Converging multi-modality datasets to build efficient drug repositioning pipelines against Alzheimer’s disease and related dementias

Zheng Yin 1, Stephen TC Wong 1,
PMCID: PMC9047641  PMID: 35658114

Abstract

Alzheimer’s disease and related dementias (AD/ADRD) affects more than 50 million people worldwide but there is no clear therapeutic option affordable for the general patient population. Recently, drug repositioning studies featuring collaborations between academic institutes, medical centers, and hospitals are generating novel therapeutics candidates against these devastating diseases and filling in an important area for healthcare that is poorly represented by pharmaceutical companies. Such drug repositioning studies converge expertise from bioinformatics, chemical informatics, medical informatics, artificial intelligence, high throughput and high-content screening and systems biology. They also take advantage of multi-scale, multi-modality datasets, ranging from transcriptomic and proteomic data, electronical medical records, and medical imaging to social media information of patient behaviors and emotions and epidemiology profiles of disease populations, in order to gain comprehensive understanding of disease mechanisms and drug effects. We proposed a recursive drug repositioning paradigm involving the iteration of three processing steps of modeling, prediction, and validation to identify known drugs and bioactive compounds for AD/ADRD. This recursive paradigm has the potential of quickly obtaining a panel of robust novel drug candidates for AD/ADRD and gaining in-depth understanding of disease mechanisms from those repositioned drug candidates, subsequently improving the success rate of predicting novel hits.

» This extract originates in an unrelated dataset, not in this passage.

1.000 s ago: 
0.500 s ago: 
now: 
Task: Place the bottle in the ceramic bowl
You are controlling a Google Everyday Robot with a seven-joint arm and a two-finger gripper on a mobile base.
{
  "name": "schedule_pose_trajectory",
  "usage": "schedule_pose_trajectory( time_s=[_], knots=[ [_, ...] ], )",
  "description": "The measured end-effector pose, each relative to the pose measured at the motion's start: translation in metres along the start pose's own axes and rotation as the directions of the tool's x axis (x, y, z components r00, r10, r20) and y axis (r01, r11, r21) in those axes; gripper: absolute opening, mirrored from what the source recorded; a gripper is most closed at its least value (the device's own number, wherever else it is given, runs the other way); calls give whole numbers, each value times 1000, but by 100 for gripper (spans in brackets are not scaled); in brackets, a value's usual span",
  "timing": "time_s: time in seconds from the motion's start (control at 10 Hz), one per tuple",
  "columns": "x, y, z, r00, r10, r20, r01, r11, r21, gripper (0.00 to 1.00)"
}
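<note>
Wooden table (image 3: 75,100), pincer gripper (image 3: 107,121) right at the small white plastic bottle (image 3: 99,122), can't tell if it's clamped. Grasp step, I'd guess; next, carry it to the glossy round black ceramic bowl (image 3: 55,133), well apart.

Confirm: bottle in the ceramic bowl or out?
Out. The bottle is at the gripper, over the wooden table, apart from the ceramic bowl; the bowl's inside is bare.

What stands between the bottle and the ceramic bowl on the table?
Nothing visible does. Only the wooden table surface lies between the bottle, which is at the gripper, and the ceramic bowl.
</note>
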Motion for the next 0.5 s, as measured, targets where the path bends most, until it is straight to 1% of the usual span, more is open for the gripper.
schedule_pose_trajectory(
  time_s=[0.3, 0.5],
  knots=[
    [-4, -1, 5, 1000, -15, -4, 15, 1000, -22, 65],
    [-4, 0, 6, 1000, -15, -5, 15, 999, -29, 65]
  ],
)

Keywords: Alzheimer’s disease, drug repositioning, modeling, multi-omics, prediction, systems biology, validation


Alzheimer’s Disease and Alzheimer’s Disease Related Dementias (AD/ADRD) is the most common forms of dementia, contributing to 60–70% of ∼50 million dementia cases around the world [1]. Approximately 6.2 million Americans age 65 and older are living with AD in 2021. The enormous social and economic burdens created by AD/ADRD have been amplified by the COVID-19 pandemic. In 2020, the deaths among AD/ADRD patients increased by 16% comparing to the average of the previous five years, and the pandemic-related caregiving challenges have caused various negative outcomes among professional caregivers as well as patients’ relatives [2].

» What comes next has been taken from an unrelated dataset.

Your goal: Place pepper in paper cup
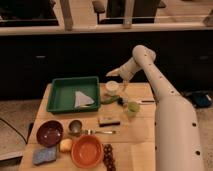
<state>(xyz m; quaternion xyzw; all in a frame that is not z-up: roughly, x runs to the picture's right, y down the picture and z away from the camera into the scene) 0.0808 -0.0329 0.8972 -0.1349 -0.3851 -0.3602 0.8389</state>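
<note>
Above the table's far edge, we see the gripper (121, 82) hanging just past the cup (112, 87); we cannot tell how its jaws stand. Pepper (110, 99), slim and dark green, lies at the cup's six o'clock, so the pick seems not yet made. Next: descend, grasp it.

The hand (120, 84) hangs over the paper cup (112, 87), green tray (73, 94) just beside.
</note>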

The conventional drug discovery paradigms seem ill-equipped to combat a disease as complex as AD. More than 99% of clinical trials for AD therapeutics failed to show significant drug-placebo differences [3]. In June 2021, Aducanumab, an amyloid beta-directed monoclonal antibody, gained FDA approval as a treatment of AD in the US. “The first new treatment approved for AD since 2003” immediately drew mixed responses from the AD community and the public [4]. Its enormous price tag (∼$56,000 per year), relatively complicated administration scheme (through IV injection, once every four weeks), and associate costs of imaging tests via magnetic resonance imaging (MRI) or positron emission tomography (PET) brought concerns on disparity in accessing treatments, as ∼60% AD patients live in low- or middle-income countries [1], and particularly in the US, older Black (18.6% among adults age 65 and older) and Hispanic (14%) Americans are more likely than older Caucasian (10%) Americans to have AD, and non-White racial/ethnic populations expect and experience more barriers when accessing dementia care [2].

It is also under scrutiny that Aducanumab has such straightforward but somehow singular mechanism of action, which is to reduce Aβ oligomers/aggregates and subsequential neuron deaths. While AD/ADRD is characterized by cognitive impairment, neurodegeneration, accumulation of β-amyloid (Aβ), and hyperphosphorylated Tau (pTau) [5]. More and more factors are being linked to the onset and progression of AD, highlighted by neuroinflammation while also including biological processes like insulin resistance [6] and risk factors like heavy metal exposures [7], gut microbiome irregularity [8] and infections [9]. Yet so far such swiftly growing panel of potential therapeutic targets has produced very limited options to halt the disease progression. Routine failures of various novel disease therapies in clinical trials have made the development of anti-AD drugs as an extreme high-risk activity for the pharmaceutical industry.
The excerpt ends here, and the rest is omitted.